Тогда, выйдя из электрички, я уже подошла к концу платформы, собираясь спуститься по лесенке, как услыхала, скорее спиной, чем ушами: «Подайте на хлеб». Видно, жажда компании обернула меня к тихому голосу. Подошла. И ясней увидела на скамейке согбенного и несчастного. В старом сером плаще.
«На хлеб это сколько?» — спросила. «Полтинник», — ответил он скромно, имея в виду полсотни. «Между прочим, я без билета проехалась. Напрасно решили, что я богачка». — «Тогда сколько не жалко». Покорное чужое молчание будоражило мое любопытство: кто он? что с ним случилось? почему укутался в плащ? Он не стал томить ожиданием. «Из зоны, — сказал. — Нахлебался баланды, больше не надо. Лучше, думаю, попрошу». — «Завидная мудрость. Грабеж — дело прилипчивое. Можно опять вляпаться». — «Я за убийство сидел». От неожиданности я внутренне отшатнулась, что, впрочем, не помешало проявиться осведомленности: «Сковородкой или ножом?» — «Кулаком». «Ничего себе кулачок», — сказала и на всякий случай отступила подальше. Посмотрела с опаской. Он выпрямился под взглядом, тряхнул головой, и я увидела уже не согбенного, вовсе не старика, а битого жизнью красавца со следами буйного прошлого на лице. «И не думал никого убивать, — и что-то невыносимое в голосе, какая-то страшная правда заставила меня даже не замолчать, а заткнуться. — Само собой получилось». «И сейчас пьете?» — спросила, чтобы не выглядеть окончательной идиоткой. «Нет, на хлеб намазываю, — сказал. — Потому на хлеб и прошу». «Ладно, черт с тобой!» — ответила, сократив дистанцию до предела, и по-пижонски выплеснула из вынутых пластиковых стаканчиков распечатанный йогурт, а затем из сумки вытащила бутылку, подала ему открывать. «Ого», — свистнул он, прочитав название на этикетке. «Значит, не перебесился?» — «А надо?» И опять, как в саду под деревом, с Иридой, я вспомнила анекдот про Иванова и сольфеджио, смешной невозможно, ну смешной до истерики, но уже огласила его со всеми матерными словами, присоединив тост: «За дерево и за тебя». И чокнулись скорее душой об душу, чем пластиковыми стаканчиками.
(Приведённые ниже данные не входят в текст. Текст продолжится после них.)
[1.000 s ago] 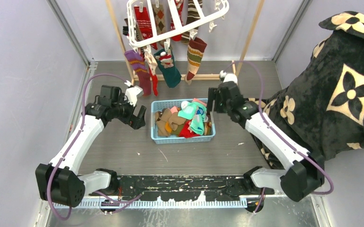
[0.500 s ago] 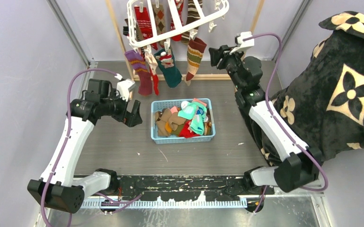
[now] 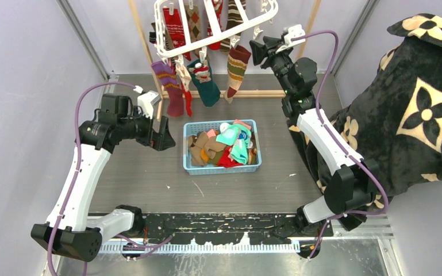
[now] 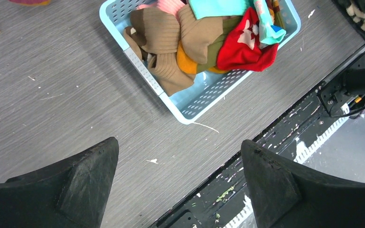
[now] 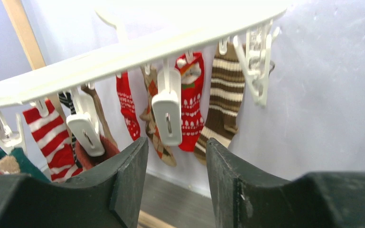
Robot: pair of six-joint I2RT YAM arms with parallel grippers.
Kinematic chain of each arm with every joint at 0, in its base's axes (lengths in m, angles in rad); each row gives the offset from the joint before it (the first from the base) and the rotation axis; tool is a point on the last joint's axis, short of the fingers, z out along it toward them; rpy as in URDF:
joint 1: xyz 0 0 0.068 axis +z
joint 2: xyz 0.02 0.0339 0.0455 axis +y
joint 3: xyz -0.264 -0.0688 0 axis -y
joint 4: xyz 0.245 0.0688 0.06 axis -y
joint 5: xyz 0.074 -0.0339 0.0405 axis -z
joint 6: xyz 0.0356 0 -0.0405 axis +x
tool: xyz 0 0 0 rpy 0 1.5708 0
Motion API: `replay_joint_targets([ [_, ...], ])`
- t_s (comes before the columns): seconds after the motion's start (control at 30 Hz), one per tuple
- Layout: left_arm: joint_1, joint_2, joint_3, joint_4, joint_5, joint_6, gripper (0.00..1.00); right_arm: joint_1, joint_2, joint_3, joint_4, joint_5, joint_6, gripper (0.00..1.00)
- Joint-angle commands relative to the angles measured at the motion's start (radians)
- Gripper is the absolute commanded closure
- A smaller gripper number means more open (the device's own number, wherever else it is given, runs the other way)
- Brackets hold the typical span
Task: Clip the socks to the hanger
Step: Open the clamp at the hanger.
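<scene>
Hanging over the table's [image 3: 149,184] back edge, white hanger [image 5: 123,54] with several socks [image 3: 207,80] clipped on; more socks loose in blue basket [image 3: 221,169] mid-table; right pincer [image 5: 176,147] raised beside hanger, narrowly parted, empty, facing a clip [image 5: 167,114]; left pincer [image 4: 178,147] wide, empty, left of basket.
</scene>
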Motion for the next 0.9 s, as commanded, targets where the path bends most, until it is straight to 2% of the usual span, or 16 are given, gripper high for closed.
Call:
replay_joint_targets([
  [0.0,0.006,-0.02,0.038,0.03,0.035,-0.041,0.01,-0.01,0.013,0.069,0.123,-0.045,-0.013,0.46],
  [0.3,0.006,-0.018,0.066,0.051,0.028,-0.1,0.01,-0.014,0.038,0.068,0.171,-0.092,0.003,0.52],
  [0.37,0.006,-0.013,0.076,0.051,0.025,-0.109,0.01,-0.015,0.039,0.069,0.169,-0.103,-0.006,0.57],
  [0.53,0.005,-0.013,0.103,0.059,0.023,-0.141,0.01,-0.016,0.044,0.072,0.176,-0.103,-0.017,0.81],
  [0.67,0.006,-0.026,0.103,0.07,0.022,-0.162,0.01,-0.015,0.034,0.045,0.214,-0.08,-0.002,0.94],
  [0.73,0.006,-0.04,0.096,0.079,0.019,-0.169,0.01,-0.015,0.024,0.032,0.22,-0.085,0.007,0.99],
  [0.87,0.005,-0.07,0.075,0.135,0.017,-0.206,0.01,-0.014,0.002,0.025,0.204,-0.138,0.062,0.99],
])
Наверно, не надо было этого делать — сразу уходить от него. Он не осмелился даже просить, чтобы осталась хоть на минутку, ему так не хотелось допивать вино одному. Я угадала это по пробке, которую вогнал в бутылку по горло. Ведь он не знал, что я кинулась за своим наваждением, воскрешенным красным бургундским вином.
И опять посыпались опилки в лицо и за шиворот, и ноги заскользили по сырым стволам. А дождик сеял, словно желая разделить со мной компанию, — заботился, чтоб не осталась одна. А тут на голову откуда-то с верхней ветки сваливается утешение — в усах, полосатое, меховое, — оно соскучилось и мало заботилось, что может сорвать меня вниз вместе с ножовкой.
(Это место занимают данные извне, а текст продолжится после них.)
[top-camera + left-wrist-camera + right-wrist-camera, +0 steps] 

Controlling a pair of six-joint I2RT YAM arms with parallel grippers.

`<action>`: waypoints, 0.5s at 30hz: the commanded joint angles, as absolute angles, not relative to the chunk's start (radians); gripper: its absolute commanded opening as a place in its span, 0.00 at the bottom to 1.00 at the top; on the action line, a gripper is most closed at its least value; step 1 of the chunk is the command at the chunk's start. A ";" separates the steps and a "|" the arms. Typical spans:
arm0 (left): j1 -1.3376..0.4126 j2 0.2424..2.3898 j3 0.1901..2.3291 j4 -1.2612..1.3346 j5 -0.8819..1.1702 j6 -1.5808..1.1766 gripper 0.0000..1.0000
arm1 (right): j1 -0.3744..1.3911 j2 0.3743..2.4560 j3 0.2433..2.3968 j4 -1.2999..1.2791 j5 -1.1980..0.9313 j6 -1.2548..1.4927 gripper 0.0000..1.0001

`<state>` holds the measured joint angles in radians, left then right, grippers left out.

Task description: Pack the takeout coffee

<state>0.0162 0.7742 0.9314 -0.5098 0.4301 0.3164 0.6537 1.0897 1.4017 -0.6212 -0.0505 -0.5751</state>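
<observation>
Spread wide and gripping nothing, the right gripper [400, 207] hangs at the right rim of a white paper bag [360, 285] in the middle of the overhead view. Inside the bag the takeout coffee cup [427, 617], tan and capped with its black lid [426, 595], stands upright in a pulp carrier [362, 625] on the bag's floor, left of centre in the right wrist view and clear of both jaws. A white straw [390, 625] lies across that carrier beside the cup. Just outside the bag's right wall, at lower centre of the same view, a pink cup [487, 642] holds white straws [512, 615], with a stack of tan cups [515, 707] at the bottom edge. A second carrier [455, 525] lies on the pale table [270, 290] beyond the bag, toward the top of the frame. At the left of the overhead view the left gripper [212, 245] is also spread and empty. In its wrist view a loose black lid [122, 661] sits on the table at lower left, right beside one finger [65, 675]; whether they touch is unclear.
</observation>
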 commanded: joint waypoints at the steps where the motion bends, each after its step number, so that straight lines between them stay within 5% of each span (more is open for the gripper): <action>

И все-таки настал день, когда, нагруженные яблоками, мы двинулись в город. Закрыли домик, чтобы перенести свою сказку в мир полуфабрикатов и вторичной реальности. Но без приключения сказка перестает быть таковой. На платформе тонкие чувства Нюры не выдержали звука подъезжающей электрички, в панике она выпрыгнула из коробки. Я осталась с мешком яблок, которые сами катятся только в частушках. На другой день я разыскала беглянку в кошачьей мафии, недалеко от помойки. Взрослые кошки пригрели ее как малолетку, как Оливера Твиста — Феджин.
Вот и все, если не считать пустячка. Мы закрыли домик, а зимой его взломали. Пошлое ограбление. Но это уже другая история, из другой оперы, которая называется «Криминал», о другом начинании, когда вид выставленного стекла вызывает одно желание — скорей забить окно досками, когда по морозу гвозди прилипают к рукам, а за досками топаешь в снегу по колено. Но все это было потом, а поздней осенью мы покидали сад как место, где познается Бог вне церкви и прихожан.
На повороте я оглянулась и помахала саду рукой. Наверно, сад увидел меня очень маленькой.